What is being asked: Go through the data and report how many lines include the word "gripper", giving only the number.

_____

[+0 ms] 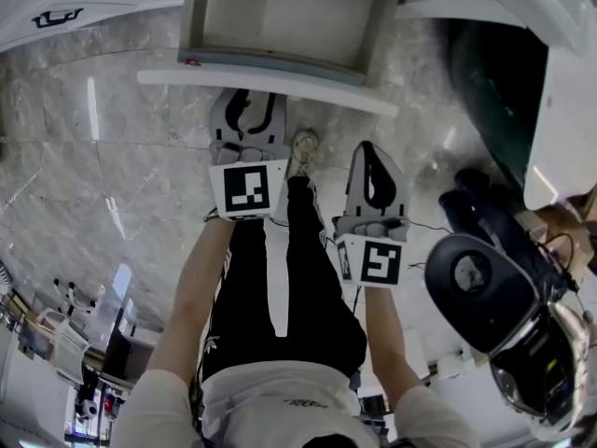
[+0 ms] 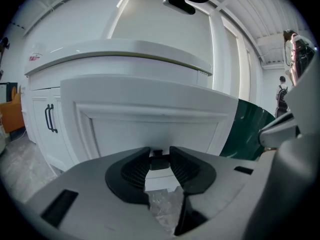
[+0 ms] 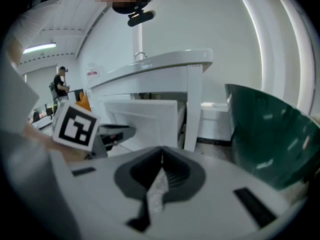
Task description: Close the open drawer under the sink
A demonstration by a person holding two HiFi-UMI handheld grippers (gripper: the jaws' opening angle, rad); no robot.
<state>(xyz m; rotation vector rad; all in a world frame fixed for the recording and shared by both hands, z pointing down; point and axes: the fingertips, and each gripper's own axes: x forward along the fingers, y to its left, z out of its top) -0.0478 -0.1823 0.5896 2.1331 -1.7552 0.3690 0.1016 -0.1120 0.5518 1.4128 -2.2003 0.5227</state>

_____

Answer to this problem: 2